Gather the lines below that include the string "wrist", copying each in full.
--- Given information ---
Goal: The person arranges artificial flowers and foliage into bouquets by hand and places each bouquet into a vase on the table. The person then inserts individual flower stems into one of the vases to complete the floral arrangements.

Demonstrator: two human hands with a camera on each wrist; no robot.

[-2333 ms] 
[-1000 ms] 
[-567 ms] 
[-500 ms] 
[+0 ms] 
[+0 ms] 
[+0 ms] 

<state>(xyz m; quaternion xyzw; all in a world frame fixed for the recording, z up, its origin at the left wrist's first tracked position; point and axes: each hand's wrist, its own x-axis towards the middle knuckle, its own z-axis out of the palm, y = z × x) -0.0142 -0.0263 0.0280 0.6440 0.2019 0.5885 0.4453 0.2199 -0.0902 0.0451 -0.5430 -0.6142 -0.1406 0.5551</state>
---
### Response box
Demonstrator: two human hands with a camera on each wrist; no robot.
<state>(xyz m; quaternion xyzw; all in a world frame fixed for the recording, z up, its origin at the left wrist's first tracked position; point and axes: each hand's wrist, its own x-axis towards the middle knuckle, its own z-axis out of the palm, y = z × x) -0.0142 -0.0263 0.0280 0.6440 0.2019 0.5885 0.4453 0.2199 -0.0902 0.0451 -0.5430 -0.6142 -0.1406 0.5551</state>

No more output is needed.